The rationale of reprogramming TREM2+ macrophages for overcoming the resistance to immune checkpoint inhibitors in pancreatic adenocarcinoma.

Abstract

e14649 Background: Pancreatic ductal adenocarcinoma (PDAC) resists to immune checkpoint inhibitors as single agents. TAMs expressing the triggering receptor expressed on myeloid cells (TREM2) protein were found to be a dominant macrophage population in PDAC; targeting TREM2 has been found to enhance the efficacy of immune checkpoint inhibitor-based therapies in preclinical studies of other malignancies. Here, we studied the role of targeting TREM2 in PDAC by testing the combination of non-depleting anti-TREM2 antibody and anti-PD-1 antibody in a mouse model of PDAC. We also examined the relationship between TREM2 expression and effector T cells in surgically resected human PDAC collected from a previous clinical trial treated with the neoadjuvant combination therapy of nivolumab (anti-PD-1 antibody), urelumab (anti-CD137 agonist antibody), and the pancreatic cancer GVAX vaccine. Methods: C57BL/6 mice were orthotopically implanted with KPC tumors. Anti-TREM2 was injected intraperitoneally (i.p.) once a week and anti-PD-1 was injected i.p. twice a week. Tumor volume was measured by ultrasound. TREM2 was stained on slides which were previously obtained from surgically resected PDACs following the neoadjuvant combination treatment of nivolumab, urelumab, and GVAX and stained for multiple immune cell markers with a multiplex staining-striping immunohistochemistry (IHC) technique.

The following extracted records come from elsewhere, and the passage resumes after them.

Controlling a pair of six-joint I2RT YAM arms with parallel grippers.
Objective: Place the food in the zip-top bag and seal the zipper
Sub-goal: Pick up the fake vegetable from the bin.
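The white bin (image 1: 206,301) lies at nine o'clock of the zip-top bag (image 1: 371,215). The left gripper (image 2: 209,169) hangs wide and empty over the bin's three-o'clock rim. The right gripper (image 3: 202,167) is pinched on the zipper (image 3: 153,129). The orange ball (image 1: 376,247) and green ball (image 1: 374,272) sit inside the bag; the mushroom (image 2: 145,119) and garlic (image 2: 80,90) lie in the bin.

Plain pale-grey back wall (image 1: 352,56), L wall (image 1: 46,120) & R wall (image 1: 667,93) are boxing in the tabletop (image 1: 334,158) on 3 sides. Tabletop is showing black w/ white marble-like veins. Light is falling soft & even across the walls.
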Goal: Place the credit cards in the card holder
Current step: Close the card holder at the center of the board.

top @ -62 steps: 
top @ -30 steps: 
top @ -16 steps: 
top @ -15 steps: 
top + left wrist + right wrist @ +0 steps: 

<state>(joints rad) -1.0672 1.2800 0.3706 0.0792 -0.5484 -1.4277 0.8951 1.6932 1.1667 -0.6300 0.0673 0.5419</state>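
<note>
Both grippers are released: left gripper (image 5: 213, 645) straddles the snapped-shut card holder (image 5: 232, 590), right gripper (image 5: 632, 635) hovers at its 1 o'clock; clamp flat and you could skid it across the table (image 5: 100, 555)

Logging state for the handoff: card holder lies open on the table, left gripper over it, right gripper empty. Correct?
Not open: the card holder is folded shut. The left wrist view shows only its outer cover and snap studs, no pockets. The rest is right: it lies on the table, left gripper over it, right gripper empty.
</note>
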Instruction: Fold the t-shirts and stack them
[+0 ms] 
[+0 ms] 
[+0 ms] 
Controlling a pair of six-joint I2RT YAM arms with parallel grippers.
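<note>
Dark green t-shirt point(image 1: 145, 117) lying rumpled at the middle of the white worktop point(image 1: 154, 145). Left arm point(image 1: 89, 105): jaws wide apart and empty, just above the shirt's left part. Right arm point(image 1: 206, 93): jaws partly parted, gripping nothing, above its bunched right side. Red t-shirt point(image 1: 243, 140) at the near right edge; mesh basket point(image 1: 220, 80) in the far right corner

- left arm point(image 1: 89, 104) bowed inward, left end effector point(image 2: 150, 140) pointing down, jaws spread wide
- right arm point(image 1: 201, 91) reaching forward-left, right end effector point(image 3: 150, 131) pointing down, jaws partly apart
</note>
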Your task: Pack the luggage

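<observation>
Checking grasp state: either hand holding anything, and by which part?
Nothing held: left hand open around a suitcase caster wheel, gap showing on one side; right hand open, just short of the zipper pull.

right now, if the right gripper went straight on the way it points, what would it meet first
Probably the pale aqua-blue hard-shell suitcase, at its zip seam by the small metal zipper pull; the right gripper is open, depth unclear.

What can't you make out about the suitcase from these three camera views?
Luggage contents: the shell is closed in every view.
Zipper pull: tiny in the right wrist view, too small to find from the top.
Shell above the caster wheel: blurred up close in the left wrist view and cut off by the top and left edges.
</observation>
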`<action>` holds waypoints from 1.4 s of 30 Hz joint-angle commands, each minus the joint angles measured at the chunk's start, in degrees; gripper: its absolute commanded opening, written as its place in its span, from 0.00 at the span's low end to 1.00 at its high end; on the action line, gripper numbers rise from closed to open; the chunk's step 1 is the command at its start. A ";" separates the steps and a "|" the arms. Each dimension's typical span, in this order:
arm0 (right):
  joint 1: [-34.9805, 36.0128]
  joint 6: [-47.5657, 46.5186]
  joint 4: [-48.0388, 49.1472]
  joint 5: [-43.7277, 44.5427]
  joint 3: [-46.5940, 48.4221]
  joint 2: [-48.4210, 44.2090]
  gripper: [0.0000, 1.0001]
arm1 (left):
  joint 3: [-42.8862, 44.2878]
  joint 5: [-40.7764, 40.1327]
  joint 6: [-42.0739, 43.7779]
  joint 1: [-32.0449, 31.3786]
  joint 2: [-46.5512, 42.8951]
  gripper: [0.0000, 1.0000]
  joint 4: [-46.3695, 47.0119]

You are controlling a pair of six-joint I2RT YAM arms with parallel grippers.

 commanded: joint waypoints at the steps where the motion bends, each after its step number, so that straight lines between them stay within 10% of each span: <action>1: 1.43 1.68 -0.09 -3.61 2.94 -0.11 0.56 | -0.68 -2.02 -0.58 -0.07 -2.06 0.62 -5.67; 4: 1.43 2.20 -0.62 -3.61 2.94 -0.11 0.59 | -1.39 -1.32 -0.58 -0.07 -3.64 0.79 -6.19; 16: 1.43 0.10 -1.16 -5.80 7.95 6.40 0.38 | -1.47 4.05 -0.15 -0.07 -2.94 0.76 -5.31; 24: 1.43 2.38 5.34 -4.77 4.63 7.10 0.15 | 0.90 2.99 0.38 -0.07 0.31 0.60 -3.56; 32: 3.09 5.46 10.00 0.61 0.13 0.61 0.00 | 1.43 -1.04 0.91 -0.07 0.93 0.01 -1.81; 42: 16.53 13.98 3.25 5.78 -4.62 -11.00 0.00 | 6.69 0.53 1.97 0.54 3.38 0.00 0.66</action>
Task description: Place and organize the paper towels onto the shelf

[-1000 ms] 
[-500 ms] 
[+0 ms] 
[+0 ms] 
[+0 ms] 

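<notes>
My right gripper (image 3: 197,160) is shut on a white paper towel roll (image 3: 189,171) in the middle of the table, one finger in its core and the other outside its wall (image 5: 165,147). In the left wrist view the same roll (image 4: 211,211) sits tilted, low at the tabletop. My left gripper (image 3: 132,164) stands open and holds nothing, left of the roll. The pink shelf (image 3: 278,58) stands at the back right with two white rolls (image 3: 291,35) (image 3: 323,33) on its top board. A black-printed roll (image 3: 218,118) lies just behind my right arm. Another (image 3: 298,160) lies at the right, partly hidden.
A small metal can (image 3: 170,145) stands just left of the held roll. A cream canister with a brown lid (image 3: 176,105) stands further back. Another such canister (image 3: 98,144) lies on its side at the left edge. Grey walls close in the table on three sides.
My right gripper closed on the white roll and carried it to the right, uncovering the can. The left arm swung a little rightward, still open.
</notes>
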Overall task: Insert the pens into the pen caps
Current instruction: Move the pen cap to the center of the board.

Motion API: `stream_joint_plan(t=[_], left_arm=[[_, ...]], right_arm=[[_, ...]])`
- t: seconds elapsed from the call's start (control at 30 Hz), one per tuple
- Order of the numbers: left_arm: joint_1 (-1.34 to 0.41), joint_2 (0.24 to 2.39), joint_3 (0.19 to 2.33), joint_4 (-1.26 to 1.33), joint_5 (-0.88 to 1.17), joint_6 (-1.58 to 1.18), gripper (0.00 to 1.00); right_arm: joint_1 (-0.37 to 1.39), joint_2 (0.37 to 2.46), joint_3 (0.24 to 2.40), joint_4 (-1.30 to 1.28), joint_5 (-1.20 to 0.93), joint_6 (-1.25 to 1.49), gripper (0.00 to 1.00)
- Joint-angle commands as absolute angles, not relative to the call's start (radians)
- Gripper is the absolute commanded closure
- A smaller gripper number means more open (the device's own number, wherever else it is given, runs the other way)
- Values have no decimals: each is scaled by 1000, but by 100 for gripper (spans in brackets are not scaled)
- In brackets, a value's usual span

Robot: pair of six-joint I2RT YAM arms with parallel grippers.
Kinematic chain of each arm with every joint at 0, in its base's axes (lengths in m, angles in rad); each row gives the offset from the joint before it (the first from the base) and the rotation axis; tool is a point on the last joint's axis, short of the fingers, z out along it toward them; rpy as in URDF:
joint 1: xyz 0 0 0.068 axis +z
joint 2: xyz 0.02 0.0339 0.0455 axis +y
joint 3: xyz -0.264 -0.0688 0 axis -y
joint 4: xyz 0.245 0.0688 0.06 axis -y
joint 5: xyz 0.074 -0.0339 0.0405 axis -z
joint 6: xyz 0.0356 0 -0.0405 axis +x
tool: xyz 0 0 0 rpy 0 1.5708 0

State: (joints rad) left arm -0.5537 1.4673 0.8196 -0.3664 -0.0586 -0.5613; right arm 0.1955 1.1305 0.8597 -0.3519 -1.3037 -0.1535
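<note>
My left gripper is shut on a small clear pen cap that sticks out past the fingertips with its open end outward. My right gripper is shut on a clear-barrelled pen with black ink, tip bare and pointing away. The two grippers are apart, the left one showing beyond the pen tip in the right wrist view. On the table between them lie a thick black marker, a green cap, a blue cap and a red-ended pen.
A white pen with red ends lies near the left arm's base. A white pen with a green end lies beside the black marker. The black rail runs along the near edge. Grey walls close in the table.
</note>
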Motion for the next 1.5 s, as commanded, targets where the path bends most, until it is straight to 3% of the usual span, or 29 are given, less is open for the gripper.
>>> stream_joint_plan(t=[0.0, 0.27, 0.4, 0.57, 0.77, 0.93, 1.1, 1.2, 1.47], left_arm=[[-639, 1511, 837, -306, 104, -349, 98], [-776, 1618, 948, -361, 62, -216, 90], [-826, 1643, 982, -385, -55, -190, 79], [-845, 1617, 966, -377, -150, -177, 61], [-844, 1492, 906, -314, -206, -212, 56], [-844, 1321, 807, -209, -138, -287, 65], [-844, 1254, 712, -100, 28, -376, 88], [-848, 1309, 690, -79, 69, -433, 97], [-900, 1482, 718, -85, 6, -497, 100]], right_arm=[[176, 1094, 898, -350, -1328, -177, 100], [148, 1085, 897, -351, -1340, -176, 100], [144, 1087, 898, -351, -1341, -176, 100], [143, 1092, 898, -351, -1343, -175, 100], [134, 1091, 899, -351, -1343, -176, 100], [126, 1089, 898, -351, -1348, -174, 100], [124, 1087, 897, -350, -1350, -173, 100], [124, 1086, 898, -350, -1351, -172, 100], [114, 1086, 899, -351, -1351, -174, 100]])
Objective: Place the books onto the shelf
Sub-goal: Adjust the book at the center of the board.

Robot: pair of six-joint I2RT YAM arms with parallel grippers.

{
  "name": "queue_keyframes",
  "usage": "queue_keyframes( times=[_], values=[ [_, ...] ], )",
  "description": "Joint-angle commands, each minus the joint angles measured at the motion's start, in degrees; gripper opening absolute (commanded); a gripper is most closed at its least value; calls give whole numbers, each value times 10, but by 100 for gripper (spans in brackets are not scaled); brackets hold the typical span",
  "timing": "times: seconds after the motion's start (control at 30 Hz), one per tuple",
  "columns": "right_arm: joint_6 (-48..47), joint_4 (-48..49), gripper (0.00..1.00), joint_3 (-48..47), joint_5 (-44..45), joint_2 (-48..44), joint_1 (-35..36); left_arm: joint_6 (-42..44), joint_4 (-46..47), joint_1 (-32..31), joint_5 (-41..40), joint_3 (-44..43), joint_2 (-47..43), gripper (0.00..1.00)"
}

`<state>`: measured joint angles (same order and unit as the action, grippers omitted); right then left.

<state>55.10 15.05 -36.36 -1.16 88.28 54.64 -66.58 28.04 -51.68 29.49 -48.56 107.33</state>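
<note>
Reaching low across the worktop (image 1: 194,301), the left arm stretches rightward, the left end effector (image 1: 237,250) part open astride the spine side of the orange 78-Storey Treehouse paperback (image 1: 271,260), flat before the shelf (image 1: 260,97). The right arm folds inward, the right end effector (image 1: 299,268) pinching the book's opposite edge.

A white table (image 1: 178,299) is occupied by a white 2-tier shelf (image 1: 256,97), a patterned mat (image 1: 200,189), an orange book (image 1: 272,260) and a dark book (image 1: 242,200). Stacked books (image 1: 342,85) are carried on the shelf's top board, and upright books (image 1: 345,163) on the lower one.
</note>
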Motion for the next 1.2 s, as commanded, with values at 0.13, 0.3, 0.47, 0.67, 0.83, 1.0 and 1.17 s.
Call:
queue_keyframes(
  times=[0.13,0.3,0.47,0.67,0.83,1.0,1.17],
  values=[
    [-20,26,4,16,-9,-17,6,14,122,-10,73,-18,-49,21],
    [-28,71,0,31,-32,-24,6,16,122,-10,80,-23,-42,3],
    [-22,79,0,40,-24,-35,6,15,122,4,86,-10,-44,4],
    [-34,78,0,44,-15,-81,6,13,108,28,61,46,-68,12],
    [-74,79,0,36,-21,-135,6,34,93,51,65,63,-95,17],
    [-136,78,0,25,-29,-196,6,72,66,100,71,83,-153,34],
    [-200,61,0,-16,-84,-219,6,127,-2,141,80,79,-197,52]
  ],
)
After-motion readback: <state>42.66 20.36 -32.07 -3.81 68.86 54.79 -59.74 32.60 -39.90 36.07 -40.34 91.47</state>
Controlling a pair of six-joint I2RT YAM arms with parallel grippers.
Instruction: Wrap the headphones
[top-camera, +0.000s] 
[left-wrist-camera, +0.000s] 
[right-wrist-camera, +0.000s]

Results: Tumor growth post-tumor implantation was found to be significantly decreased by the anti-PD-1 and anti-TREM2 combination compared with anti-PD-1 alone, anti-TREM2 alone, or control treatment (p < 0.0001). Survival of tumor-bearing mice was significantly prolonged by the anti-PD-1 and anti-TREM2 combination when compared to anti-PD-1(p < 0.05), anti-TREM2(p < 0.05), and control (p < 0.01). Multiplex IHC analysis of human PDACs following neoadjuvant immunotherapy showed a higher density of granzyme B+CD8+ effector T cells correlated with higher density of TREM2+ cells (p = 0.0357). Conclusions: Our study demonstrates the anti-tumor efficacy of anti-TREM2 antibody in combination with an immune checkpoint inhibitor in mouse PDAC. However, the analysis of human PDAC following neoadjuvant immunotherapy suggests that TREM2 on TAMs may be activated following the activation of effector T cells. Taken together, our results suggest that TREM2+ TAMs should be reprogrammed instead of being depleted in the design of anti-TREM2-based therapy for PDAC.